* WORK ITEM:
The lines to copy are those holding the string "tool" in the entries below.

* RECORDS SHOWN:
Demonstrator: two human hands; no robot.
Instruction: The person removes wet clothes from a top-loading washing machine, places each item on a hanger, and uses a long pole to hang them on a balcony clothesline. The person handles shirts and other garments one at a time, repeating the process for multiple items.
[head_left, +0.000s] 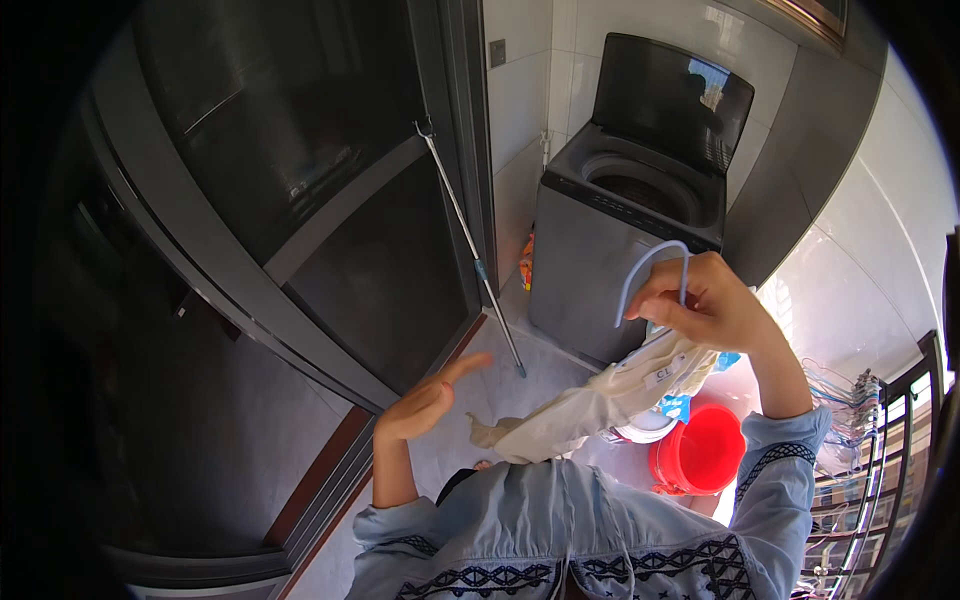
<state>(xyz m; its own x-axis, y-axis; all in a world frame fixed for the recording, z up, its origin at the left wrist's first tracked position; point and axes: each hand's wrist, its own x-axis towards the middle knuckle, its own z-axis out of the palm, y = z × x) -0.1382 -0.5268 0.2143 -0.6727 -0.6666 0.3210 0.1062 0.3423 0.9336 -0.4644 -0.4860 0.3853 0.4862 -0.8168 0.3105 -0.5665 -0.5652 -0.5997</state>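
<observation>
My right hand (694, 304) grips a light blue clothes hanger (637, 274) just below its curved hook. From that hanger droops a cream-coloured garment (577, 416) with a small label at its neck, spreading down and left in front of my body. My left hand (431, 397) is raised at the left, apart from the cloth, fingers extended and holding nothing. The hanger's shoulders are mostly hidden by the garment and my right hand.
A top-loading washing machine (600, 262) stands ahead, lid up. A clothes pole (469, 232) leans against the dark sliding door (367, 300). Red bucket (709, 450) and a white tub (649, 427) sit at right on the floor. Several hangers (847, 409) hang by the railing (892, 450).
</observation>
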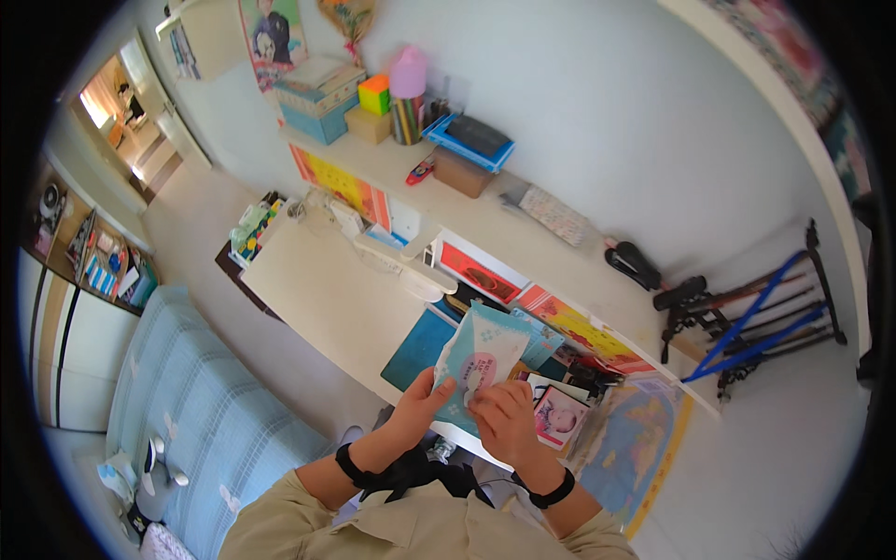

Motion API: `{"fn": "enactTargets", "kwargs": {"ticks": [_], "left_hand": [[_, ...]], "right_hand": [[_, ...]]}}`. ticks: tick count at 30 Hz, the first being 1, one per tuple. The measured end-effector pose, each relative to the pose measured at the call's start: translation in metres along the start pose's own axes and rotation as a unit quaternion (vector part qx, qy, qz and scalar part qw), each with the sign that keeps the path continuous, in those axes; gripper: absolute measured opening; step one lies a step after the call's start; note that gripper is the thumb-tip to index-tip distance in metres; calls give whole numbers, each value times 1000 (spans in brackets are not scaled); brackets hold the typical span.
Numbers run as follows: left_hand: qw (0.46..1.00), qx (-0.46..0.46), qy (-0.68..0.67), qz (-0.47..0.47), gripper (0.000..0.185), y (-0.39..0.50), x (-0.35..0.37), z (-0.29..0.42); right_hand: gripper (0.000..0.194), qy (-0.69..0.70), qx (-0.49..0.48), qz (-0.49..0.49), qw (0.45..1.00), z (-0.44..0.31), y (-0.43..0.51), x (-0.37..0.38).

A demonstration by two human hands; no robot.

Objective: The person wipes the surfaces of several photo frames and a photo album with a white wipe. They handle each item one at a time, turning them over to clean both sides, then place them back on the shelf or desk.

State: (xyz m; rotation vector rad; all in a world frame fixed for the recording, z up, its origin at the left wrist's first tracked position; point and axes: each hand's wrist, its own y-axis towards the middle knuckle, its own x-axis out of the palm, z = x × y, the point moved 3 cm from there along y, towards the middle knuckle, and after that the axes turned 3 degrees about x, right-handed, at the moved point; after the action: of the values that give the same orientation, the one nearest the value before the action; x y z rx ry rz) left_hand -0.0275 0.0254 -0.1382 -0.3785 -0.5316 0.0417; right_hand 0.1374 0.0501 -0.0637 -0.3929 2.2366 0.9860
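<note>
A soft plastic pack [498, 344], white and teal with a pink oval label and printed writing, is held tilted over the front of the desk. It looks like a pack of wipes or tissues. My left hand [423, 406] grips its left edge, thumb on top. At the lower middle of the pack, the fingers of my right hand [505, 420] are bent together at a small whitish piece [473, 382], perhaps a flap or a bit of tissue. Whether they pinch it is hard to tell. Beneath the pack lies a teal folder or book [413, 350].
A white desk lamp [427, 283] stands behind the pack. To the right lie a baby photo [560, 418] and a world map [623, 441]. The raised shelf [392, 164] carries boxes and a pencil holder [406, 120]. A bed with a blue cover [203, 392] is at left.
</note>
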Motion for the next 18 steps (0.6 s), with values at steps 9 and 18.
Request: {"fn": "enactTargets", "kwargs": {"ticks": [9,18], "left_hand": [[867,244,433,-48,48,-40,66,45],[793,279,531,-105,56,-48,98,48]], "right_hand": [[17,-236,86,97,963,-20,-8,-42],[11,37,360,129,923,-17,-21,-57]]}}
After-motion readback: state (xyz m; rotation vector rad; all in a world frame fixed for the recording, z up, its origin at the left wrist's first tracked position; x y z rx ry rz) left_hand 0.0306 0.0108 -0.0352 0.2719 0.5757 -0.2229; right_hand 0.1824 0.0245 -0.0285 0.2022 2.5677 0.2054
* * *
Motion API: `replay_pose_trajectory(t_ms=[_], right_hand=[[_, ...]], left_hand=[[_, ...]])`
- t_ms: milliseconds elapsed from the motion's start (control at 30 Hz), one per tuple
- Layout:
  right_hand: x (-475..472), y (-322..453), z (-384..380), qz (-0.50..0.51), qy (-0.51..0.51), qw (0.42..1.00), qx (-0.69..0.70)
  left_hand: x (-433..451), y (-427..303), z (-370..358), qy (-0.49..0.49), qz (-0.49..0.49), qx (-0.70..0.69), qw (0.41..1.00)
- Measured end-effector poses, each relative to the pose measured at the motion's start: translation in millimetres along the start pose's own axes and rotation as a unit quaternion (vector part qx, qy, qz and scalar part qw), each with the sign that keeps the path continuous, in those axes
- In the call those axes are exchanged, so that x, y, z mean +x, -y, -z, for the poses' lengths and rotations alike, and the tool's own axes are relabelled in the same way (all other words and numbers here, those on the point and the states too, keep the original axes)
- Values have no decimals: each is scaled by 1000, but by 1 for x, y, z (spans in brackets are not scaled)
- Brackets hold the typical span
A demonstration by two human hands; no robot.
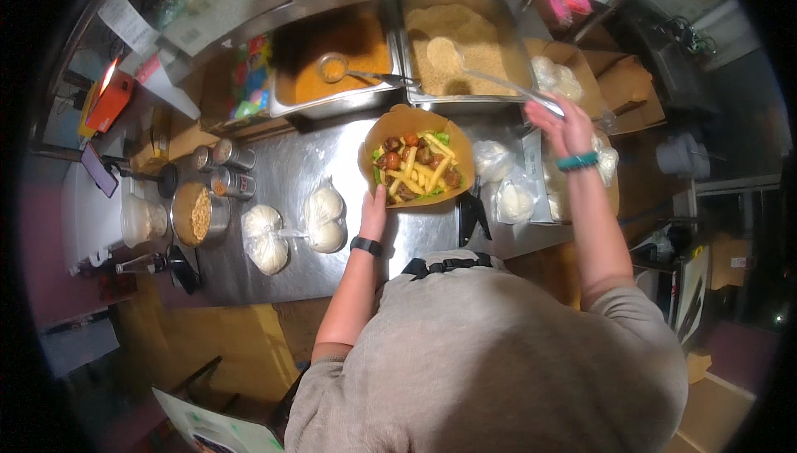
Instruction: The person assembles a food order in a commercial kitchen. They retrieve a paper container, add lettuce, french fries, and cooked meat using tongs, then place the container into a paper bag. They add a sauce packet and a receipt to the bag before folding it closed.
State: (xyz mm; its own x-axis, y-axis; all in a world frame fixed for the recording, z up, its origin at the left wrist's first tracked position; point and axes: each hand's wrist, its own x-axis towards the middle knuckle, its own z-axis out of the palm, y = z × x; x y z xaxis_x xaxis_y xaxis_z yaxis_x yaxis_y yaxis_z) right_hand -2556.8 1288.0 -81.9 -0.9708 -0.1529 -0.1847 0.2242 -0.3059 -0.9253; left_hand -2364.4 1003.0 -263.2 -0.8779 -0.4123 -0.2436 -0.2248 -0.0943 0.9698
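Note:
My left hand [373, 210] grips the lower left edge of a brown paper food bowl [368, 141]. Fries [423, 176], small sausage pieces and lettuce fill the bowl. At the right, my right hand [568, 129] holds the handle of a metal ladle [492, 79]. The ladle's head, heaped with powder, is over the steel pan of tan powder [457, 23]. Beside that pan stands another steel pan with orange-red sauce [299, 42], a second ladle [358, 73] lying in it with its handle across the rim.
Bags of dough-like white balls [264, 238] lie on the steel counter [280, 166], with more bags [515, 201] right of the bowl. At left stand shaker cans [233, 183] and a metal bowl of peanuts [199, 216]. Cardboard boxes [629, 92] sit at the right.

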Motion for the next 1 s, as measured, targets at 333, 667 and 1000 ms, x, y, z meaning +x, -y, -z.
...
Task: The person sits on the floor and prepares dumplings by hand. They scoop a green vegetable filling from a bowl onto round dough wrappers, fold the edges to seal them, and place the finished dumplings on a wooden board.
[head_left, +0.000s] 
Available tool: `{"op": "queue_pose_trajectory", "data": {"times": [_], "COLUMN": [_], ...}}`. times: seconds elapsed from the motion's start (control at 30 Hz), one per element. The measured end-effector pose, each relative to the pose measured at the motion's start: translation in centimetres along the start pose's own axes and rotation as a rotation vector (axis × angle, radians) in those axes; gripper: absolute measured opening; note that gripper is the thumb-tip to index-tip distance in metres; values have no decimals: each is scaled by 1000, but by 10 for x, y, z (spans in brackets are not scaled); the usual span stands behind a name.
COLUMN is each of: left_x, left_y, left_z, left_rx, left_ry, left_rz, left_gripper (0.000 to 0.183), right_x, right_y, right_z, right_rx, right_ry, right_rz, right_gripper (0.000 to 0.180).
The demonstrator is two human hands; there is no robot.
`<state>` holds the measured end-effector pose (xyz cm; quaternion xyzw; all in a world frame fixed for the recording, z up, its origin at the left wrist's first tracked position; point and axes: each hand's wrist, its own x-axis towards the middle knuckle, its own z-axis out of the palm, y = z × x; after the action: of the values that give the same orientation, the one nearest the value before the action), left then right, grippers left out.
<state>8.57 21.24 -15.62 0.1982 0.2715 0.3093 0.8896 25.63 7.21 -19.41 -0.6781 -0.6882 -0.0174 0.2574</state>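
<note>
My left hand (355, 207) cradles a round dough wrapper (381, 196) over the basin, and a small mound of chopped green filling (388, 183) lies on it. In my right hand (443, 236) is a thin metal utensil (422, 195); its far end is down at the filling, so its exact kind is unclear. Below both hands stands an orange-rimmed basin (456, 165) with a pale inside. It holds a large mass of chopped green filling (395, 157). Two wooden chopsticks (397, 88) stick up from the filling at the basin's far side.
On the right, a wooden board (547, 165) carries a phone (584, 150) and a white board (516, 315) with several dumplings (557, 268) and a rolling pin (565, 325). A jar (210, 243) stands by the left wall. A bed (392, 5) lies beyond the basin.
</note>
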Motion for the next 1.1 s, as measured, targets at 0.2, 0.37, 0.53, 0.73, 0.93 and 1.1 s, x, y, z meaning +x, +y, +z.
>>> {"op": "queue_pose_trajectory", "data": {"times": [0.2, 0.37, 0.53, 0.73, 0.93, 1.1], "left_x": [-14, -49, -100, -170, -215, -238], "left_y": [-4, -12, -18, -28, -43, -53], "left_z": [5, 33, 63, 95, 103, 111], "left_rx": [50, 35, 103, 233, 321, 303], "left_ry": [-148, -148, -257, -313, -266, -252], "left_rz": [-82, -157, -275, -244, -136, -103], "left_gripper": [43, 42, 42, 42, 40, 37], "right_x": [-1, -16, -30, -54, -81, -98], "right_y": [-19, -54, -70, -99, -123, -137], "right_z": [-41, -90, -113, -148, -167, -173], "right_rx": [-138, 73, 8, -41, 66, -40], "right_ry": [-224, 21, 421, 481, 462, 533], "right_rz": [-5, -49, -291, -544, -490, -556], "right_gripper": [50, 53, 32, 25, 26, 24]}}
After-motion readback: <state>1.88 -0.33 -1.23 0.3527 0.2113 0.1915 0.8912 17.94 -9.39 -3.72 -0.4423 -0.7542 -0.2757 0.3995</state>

* RESULT OF THE EXERCISE:
- In the call those axes are exchanged, so that x, y, z mean +x, -y, -z, for the poses' lengths and rotations alike, and the tool's own axes are relabelled in the same way (all other words and numbers here, those on the point and the states too, keep the original axes)
Available tool: `{"op": "queue_pose_trajectory", "data": {"times": [_], "COLUMN": [_], ...}}`. times: seconds elapsed from the motion's start (control at 30 Hz), one per element. The measured end-effector pose, each relative to the pose measured at the motion's start: translation in centimetres along the start pose's own axes and rotation as a rotation vector (axis × angle, radians) in those axes; gripper: absolute measured opening; note that gripper is the thumb-tip to index-tip distance in metres; values have no decimals: each is scaled by 1000, but by 10 for x, y, z (spans in brackets are not scaled); the usual span stands behind a name.

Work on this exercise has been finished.